The hurdle in applying chain rule comes because of difficulty in identifying the inner/outer functions. Note that these functions must themselves be simple enough (in the sense that they are not themselves composite) and there should be a direct formula available to differentiate them. The mistake by OP here is to identify the functions as $\cos^{6}$ and $x$. This is wrong because $\cos^{6}$ is the function which is itself composite of $\cos$ and raising to power $6$. You always need to pick the functions which are not composite themselves.
Naturally the chain rule applies to a composition of more than two functions also. And again we need to find exactly how we can reach from $x$ to the final value of function for $x$ and each step must be a simple/non-composite function applied to the result of previous step. Differentiating the final composite function would then work by taking derivatives of functions in reverse order i.e. the function of last step is differentiated first.
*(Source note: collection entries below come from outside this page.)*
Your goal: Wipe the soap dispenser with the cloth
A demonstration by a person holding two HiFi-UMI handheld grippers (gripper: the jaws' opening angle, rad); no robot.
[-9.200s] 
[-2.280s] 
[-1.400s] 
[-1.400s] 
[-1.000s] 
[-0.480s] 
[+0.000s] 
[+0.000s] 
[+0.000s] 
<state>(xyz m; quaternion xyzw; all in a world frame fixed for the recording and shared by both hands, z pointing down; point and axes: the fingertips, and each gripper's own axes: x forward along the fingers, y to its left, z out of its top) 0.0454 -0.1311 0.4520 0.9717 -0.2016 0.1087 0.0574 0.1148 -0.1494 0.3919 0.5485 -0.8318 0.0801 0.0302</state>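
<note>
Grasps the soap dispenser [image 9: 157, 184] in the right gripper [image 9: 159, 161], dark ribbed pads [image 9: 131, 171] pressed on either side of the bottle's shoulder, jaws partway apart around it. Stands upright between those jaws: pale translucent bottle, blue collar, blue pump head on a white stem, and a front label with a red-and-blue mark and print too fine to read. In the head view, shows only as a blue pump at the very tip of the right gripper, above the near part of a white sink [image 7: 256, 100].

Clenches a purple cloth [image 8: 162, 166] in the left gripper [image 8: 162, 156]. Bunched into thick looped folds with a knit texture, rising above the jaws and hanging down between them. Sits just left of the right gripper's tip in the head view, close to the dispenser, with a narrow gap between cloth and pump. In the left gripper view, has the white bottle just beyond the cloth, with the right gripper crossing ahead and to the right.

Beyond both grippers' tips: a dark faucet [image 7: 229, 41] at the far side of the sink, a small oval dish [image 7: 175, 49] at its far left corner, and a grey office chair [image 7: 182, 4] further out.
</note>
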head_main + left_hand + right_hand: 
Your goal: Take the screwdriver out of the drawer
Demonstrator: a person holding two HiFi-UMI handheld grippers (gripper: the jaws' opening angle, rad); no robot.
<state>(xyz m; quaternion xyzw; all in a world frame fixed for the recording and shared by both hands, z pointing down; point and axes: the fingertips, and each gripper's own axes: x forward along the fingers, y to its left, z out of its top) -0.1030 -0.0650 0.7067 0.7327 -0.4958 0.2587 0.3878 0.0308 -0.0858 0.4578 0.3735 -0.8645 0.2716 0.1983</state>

Thus the function $$F(x) = \cos\log\arctan x^{2}$$ is thought of in steps as $$x \to x^{2} = A \to \arctan(A) = B \to \log B = C \to \cos C = F(x) \text{ finally!}$$ and then by reversing the steps $$F'(x) = (-\sin C)\left(\frac{1}{B}\right)\left(\frac{1}{1 + A^{2}}\right)(2x)$$ or $$F'(x) = -\sin(\log\arctan x^{2})\cdot\frac{1}{\arctan x^{2}}\cdot\frac{1}{1 + x^{4}}\cdot 2x$$ which can be simplified further.
A: I did not want to put an answer but it is always good to have a step-by-step approach to things. It helps you out for your own understanding and your efforts can be used by others. 

$$\frac{d}{dx}(\cos^6x)$$

You have to see $$\cos^6x$$ as $$(cosx)^6$$ 
Or as Travis said $f(u)=u^6$. 
Once understood, resolution is or at least should be, easy.